Here’s another interesting statement. “If you rely 100% on a 3rd party for any part of your business, you’re leaving your business open to changes at the whim of the 3rd party.” So we’re recommending, I think if you can handle it, is going direct through your own website. You may not get the traffic or the sales but at least you have that as a fallback all the time.

So, there are two basic models of selling in an ecommerce platform. So we’re gonna leave the whole idea of selling on your own website because that could be its own webinar or its own series of webinars because there are so many things you could do. So, when we go to utilizing a third-party ecommerce platform, there are two basic models. You sell direct to the ecommerce platform or you sell through marketplace. And we’re gonna go to those in-depth in a few minutes here. There’s a lot of different combinations of things you can do. It’s important at this point to say there is no perfect, meaning that there are lots of different combinations of things you can do, each one has a tradeoff, an advantage, and a disadvantage. And we’re gonna talk to that and it’s up to you to really choose what you think is best for your product at this point in its life cycle.

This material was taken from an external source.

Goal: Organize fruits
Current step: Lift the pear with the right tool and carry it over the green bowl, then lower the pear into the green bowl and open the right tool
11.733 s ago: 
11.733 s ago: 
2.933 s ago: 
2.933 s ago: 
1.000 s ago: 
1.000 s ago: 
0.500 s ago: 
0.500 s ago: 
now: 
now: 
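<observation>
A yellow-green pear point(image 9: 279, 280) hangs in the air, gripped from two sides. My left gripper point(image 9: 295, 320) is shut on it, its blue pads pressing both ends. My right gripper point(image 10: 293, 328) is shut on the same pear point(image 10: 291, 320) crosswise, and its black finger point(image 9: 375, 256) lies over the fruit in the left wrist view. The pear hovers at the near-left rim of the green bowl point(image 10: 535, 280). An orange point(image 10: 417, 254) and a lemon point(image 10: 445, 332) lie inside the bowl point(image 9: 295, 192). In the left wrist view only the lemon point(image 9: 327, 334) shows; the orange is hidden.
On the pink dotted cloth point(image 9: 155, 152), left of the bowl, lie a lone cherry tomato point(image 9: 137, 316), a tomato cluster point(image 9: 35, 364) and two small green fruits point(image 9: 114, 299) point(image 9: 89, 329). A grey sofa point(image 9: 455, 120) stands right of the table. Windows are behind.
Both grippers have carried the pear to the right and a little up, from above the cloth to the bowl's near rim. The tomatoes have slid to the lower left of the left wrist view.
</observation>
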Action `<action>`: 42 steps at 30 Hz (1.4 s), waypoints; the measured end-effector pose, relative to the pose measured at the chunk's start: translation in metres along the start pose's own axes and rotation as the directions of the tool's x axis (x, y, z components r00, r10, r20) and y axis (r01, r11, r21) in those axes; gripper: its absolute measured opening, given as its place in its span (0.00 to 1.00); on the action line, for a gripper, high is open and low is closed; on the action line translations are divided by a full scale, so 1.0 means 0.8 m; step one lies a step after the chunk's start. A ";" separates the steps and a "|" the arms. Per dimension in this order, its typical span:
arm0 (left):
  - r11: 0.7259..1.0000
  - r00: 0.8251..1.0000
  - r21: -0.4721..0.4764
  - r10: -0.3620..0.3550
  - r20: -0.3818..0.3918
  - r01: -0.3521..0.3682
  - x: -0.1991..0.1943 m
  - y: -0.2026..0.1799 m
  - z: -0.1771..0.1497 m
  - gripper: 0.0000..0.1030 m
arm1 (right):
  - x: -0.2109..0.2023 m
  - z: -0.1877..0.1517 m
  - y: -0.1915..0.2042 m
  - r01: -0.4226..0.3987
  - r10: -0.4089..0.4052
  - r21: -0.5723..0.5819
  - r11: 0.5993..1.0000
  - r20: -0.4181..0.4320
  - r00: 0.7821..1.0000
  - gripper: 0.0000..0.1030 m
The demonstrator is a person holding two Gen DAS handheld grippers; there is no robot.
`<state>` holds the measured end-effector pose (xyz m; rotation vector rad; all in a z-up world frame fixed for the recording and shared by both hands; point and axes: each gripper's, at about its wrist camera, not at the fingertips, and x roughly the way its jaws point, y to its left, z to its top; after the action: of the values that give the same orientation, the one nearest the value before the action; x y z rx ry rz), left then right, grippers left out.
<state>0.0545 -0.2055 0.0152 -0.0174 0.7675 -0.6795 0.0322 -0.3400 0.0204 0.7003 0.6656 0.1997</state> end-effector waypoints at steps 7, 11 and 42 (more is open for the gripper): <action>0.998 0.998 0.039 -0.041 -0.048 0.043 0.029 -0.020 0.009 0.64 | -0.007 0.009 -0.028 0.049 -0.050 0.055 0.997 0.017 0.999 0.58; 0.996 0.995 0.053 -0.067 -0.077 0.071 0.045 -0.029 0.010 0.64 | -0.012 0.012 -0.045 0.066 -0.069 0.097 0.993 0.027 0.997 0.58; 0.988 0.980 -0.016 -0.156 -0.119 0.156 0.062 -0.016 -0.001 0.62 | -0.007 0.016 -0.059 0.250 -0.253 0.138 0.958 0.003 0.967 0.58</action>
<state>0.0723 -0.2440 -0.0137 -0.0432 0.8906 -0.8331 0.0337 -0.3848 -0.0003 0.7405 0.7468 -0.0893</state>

So, when you sell direct to an ecommerce platform, it’s selling to the ecommerce platform. You notice I have that word highlighted. And the opposite of to is through and we’re gonna talk about through as well. The operative word here is selling to the ecommerce website. This is a very old-fashioned-type sale, no different than when a product would call in a department store and you’d go sit at a desk across from the buyer and the buyer would buy your product, put it on their floor, and you would sell it to them, you’d bill them. That’s exactly what this model is.

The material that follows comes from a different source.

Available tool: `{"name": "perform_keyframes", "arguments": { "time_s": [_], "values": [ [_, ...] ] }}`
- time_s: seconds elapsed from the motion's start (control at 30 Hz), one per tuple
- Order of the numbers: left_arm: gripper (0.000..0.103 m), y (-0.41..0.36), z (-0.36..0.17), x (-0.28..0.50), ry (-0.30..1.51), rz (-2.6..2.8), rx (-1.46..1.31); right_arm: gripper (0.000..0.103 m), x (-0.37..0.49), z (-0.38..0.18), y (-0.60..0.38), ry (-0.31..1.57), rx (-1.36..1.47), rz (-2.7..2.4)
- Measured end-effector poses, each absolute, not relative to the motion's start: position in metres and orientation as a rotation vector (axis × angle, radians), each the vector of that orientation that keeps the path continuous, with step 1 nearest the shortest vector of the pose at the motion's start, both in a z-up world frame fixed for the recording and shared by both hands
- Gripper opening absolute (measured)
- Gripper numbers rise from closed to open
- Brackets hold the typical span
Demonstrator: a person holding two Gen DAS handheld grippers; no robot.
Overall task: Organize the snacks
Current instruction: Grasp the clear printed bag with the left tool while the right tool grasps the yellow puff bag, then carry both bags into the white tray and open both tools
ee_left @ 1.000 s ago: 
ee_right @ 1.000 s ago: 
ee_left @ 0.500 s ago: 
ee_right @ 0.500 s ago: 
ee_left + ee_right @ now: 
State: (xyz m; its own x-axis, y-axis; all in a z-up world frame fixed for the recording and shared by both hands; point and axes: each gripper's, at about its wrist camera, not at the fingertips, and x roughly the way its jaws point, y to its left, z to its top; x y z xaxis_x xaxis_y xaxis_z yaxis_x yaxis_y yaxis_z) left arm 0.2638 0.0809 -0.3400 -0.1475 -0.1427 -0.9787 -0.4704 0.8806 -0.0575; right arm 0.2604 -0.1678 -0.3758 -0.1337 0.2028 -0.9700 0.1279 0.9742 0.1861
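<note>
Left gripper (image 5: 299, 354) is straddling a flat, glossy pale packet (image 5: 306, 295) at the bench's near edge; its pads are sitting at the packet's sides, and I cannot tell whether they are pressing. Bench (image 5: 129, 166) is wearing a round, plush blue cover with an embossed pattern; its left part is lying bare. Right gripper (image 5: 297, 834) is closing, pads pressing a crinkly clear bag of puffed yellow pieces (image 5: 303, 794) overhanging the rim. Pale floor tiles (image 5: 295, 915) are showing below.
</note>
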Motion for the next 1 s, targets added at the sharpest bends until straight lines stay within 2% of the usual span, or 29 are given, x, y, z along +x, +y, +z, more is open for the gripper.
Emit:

The sale is made and billed to an ecommerce site. The ecommerce site sends a P.O. to you whenever they need products, your company sends products to their warehouse, your company bills the ecommerce site, and everything else is handled by them. They handle the transaction to the end-user, the fulfillment, the communication, the payment, everything.

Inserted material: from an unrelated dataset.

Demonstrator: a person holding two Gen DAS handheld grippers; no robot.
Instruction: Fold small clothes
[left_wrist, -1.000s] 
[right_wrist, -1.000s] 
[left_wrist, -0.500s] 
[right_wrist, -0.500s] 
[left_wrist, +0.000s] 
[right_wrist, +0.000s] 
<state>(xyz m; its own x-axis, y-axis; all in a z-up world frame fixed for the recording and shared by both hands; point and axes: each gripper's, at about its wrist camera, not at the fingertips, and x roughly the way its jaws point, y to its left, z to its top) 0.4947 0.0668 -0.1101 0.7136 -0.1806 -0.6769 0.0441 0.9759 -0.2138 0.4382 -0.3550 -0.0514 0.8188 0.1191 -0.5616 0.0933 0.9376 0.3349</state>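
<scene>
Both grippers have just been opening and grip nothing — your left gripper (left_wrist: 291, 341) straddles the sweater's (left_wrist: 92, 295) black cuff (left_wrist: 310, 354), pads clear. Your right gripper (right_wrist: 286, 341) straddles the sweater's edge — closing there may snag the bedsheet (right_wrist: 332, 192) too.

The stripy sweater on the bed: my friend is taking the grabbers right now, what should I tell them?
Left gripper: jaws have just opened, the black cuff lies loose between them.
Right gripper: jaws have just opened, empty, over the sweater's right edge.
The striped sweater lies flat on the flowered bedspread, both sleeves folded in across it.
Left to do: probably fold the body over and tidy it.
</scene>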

Here’s an interesting statement, “74% of small business websites have no ecommerce component.” Now that’s kind of…I would call it a skewed number. There’s a lot of business websites that don’t have a product to sell to the end-user, they don’t want to sell, or they’re just informational. But the statement that it’s making is that the majority of websites don’t sell anything at all, they’re still in the mode of just selling direct to the consumer and their website may just be informational.

The advantage of selling to the ecommerce platform direct is single-point billing. You send one bill to them as opposed to the consumer model where you’re billing each end user individually. It’s a quantity shipping, it’s not a one-by-one pick, pack, ship. The content is managed by the ecommerce website. You send them all your information about your products, they put it up there, they manage it for you, they promote your product, they fulfill your product, they return, they handle your returns. Returns is a very important aspect to consider if your product may require that. And we’ll go into that a little bit too.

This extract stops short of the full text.